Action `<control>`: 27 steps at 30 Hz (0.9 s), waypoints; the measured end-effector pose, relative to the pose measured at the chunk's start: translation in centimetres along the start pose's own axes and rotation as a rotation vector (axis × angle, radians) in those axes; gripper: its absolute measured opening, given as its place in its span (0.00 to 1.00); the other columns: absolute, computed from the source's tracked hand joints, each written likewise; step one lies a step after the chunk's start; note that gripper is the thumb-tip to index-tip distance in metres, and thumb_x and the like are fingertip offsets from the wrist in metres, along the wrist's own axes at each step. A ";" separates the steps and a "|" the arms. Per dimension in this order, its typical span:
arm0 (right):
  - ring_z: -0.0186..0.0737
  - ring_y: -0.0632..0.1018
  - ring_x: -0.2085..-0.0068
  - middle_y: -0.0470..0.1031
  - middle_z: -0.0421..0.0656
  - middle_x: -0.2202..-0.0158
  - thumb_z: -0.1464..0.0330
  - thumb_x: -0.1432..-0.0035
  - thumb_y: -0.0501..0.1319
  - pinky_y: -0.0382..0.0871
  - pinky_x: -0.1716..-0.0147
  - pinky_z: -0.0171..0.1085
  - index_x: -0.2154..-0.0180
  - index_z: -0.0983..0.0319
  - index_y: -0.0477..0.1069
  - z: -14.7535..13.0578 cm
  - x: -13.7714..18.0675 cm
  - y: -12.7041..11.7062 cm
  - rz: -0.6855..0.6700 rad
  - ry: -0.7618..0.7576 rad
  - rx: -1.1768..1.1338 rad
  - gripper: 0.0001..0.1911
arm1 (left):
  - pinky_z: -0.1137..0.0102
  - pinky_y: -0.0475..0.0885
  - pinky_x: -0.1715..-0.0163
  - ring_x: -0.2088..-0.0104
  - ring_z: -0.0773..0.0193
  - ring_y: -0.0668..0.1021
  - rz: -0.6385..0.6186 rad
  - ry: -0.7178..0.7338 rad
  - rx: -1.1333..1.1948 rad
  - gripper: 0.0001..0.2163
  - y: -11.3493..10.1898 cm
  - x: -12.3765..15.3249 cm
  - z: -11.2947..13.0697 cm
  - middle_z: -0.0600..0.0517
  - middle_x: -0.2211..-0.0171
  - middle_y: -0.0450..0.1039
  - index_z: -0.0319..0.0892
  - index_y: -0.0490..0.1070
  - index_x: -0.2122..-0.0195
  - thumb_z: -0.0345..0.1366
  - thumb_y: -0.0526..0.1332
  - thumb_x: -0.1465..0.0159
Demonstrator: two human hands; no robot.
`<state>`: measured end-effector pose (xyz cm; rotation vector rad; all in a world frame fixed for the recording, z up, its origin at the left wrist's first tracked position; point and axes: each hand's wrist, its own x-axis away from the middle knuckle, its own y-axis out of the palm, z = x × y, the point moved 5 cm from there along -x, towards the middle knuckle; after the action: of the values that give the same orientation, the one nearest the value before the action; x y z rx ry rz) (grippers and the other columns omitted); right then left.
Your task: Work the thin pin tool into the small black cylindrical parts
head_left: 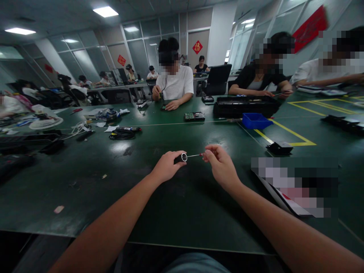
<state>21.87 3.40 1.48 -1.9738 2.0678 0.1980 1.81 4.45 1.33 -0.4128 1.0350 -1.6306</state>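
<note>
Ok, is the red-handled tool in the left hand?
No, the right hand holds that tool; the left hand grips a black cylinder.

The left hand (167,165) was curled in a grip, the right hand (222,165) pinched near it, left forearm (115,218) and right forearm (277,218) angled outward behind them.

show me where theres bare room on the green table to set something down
The table is bare between the left forearm and right forearm, down to its near edge. Another patch lies beyond the left hand and right hand, between the black cable bundle and blue bin. Crowded: the far left, around the white cable and dark equipment.
</note>
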 end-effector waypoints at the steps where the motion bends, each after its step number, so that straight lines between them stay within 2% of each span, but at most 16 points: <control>1: 0.40 0.76 0.65 0.76 0.42 0.66 0.58 0.40 0.61 0.71 0.60 0.42 0.59 0.59 0.72 0.2 -0.1 0.1 0.005 0.020 -0.056 0.13 | 0.60 0.68 0.48 0.50 0.55 0.76 0.007 0.007 0.005 0.18 0.0 0.0 -0.1 0.50 0.50 0.76 0.48 0.73 0.45 0.36 0.65 0.36; 4: 0.39 0.76 0.66 0.75 0.42 0.68 0.56 0.42 0.64 0.72 0.59 0.42 0.64 0.61 0.74 0.9 -0.4 0.3 0.020 0.123 -0.275 0.15 | 0.60 0.67 0.46 0.50 0.56 0.75 0.038 0.051 0.028 0.19 -0.1 -0.1 -0.2 0.50 0.49 0.76 0.48 0.71 0.43 0.36 0.65 0.36; 7: 0.37 0.75 0.69 0.74 0.40 0.71 0.57 0.43 0.66 0.75 0.59 0.43 0.67 0.60 0.74 1.7 -0.6 0.5 0.051 0.267 -0.500 0.13 | 0.61 0.66 0.46 0.49 0.58 0.74 0.053 0.164 0.014 0.19 -0.5 -0.4 0.2 0.51 0.50 0.75 0.49 0.70 0.42 0.35 0.64 0.35; 9: 0.36 0.73 0.72 0.72 0.39 0.73 0.59 0.42 0.65 0.76 0.60 0.43 0.70 0.60 0.72 2.1 -0.6 0.6 0.090 0.346 -0.558 0.11 | 0.60 0.65 0.45 0.48 0.58 0.74 0.042 0.226 -0.040 0.19 -0.5 -0.6 0.5 0.51 0.50 0.75 0.49 0.70 0.42 0.35 0.64 0.34; 11: 0.35 0.72 0.74 0.70 0.39 0.74 0.61 0.40 0.63 0.77 0.62 0.42 0.72 0.59 0.71 2.5 -0.7 0.3 0.150 0.374 -0.542 0.11 | 0.57 0.64 0.44 0.49 0.57 0.74 0.016 0.226 -0.103 0.19 -0.3 -0.7 0.3 0.50 0.50 0.76 0.49 0.70 0.42 0.36 0.64 0.34; 15: 0.36 0.74 0.71 0.72 0.39 0.71 0.60 0.38 0.61 0.76 0.63 0.39 0.68 0.59 0.72 2.6 -0.7 -0.1 0.191 0.289 -0.408 0.10 | 0.56 0.65 0.46 0.51 0.55 0.74 -0.023 0.165 -0.141 0.19 0.1 -0.8 -0.5 0.50 0.52 0.76 0.49 0.69 0.42 0.38 0.64 0.34; 21: 0.38 0.76 0.68 0.75 0.40 0.69 0.55 0.41 0.62 0.74 0.64 0.40 0.65 0.59 0.71 2.1 -0.6 -0.1 0.141 0.177 -0.249 0.14 | 0.59 0.66 0.47 0.52 0.57 0.74 -0.028 0.159 -0.105 0.20 0.2 -0.6 0.3 0.50 0.53 0.76 0.48 0.70 0.42 0.36 0.64 0.35; 27: 0.40 0.77 0.67 0.77 0.43 0.67 0.54 0.39 0.60 0.73 0.63 0.41 0.62 0.60 0.72 1.0 -0.4 -0.1 0.069 0.111 -0.111 0.16 | 0.59 0.66 0.47 0.50 0.56 0.74 -0.049 0.135 -0.082 0.19 0.3 -0.4 0.7 0.50 0.51 0.77 0.47 0.70 0.42 0.37 0.65 0.35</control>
<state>22.06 4.09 0.63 -2.0207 2.2427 0.2268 2.60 4.51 1.57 -0.3896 1.2041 -1.6824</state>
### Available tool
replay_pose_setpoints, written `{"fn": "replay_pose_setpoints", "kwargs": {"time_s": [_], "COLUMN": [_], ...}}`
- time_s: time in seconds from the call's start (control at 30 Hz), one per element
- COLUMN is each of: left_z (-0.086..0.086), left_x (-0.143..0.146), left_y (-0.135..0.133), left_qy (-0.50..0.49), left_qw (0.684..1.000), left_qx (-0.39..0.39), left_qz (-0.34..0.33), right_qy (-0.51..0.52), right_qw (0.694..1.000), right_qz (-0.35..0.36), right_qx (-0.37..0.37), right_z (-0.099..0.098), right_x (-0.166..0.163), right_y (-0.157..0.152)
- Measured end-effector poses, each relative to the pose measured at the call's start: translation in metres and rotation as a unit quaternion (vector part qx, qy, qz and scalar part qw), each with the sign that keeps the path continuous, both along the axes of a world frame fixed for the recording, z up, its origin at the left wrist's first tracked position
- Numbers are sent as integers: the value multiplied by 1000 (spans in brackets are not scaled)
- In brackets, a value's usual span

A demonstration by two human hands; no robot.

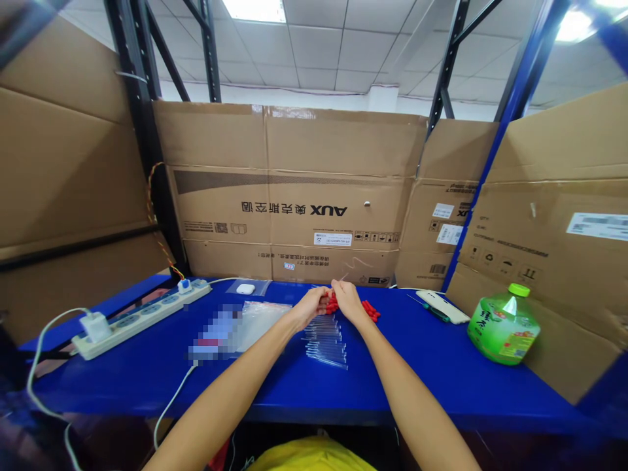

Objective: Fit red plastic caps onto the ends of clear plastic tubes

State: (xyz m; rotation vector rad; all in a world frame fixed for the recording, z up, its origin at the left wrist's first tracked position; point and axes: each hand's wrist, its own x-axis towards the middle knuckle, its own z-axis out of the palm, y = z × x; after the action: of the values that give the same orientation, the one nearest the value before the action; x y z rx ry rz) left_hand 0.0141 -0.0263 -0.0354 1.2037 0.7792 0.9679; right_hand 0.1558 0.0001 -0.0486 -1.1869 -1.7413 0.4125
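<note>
My left hand [311, 305] and my right hand [346, 296] meet over the far middle of the blue table [422, 366]. Between them they pinch small red caps [332, 303] and a thin clear tube whose end sticks up above my right fingers. A row of clear thin tubes [326, 340] lies on the table just below my hands. A few more red caps [371, 310] lie to the right of my right hand.
A white power strip [142, 316] with a plugged charger lies at the left. Clear plastic bags [260, 317] lie left of my hands. A green bottle [504, 325] stands at the right, a white device [442, 305] behind it. Cardboard walls surround the table.
</note>
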Motion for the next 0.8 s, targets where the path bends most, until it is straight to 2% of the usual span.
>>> {"fn": "replay_pose_setpoints", "kwargs": {"time_s": [0.17,0.27,0.33,0.4,0.5,0.63,0.7,0.8], "left_z": [6,7,8,9,8,1,-4,-9], "left_x": [-7,-11,-12,-12,-11,-9,-8,-6], "left_y": [-3,-3,-3,-4,-4,1,4,8], "left_qy": [19,27,32,41,68,107,116,122], "left_qw": [996,991,990,992,996,985,976,970], "left_qx": [-24,-24,-21,-11,27,132,177,199], "left_qz": [-84,-125,-133,-115,-55,28,52,68], "right_qy": [84,96,84,60,10,-66,-105,-148], "right_qw": [992,986,987,991,998,998,993,984], "right_qz": [78,126,134,115,60,-15,-52,-93], "right_qx": [-62,-53,-31,-4,12,-1,3,13], "right_z": [-1,1,3,5,7,3,1,0], "right_x": [11,11,10,9,6,-1,-5,-9], "right_y": [5,3,0,-3,-7,-9,-9,-9]}}
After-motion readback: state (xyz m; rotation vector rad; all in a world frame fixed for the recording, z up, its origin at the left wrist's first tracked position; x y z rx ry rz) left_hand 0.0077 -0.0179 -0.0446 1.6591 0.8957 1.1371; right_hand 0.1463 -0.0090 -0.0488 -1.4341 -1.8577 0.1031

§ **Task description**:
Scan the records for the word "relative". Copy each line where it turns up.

§ **Solution for this exercise**:
Action `<control>`: 27 steps at 30 Hz (0.9 s), waypoints; the measured end-effector pose, relative to the pose measured at the chunk's start: translation in centimetres along the start pose's own axes and rotation as a rotation vector (axis × angle, radians) in those axes; gripper: its absolute measured opening, given as its place in its span (0.00 to 1.00); the other columns: absolute, computed from the source's tracked hand joints, each written likewise; step one lies a step after the chunk's start; note that gripper is the thumb-tip to index-tip distance in metres, and thumb_x and the like are fingertip offsets from the wrist in metres, along the wrist's own axes at each step. A ";" separates the steps and a "|" the arms. Per dimension in this order, its typical span:
- Measured end-effector poses, each relative to the pose measured at the call's start: translation in metres and rotation as a unit quaternion (vector part qx, qy, qz and scalar part qw), each with the sign that keeps the path continuous, both along the axes of a world frame fixed for the recording, z up, its origin at the left wrist's first tracked position

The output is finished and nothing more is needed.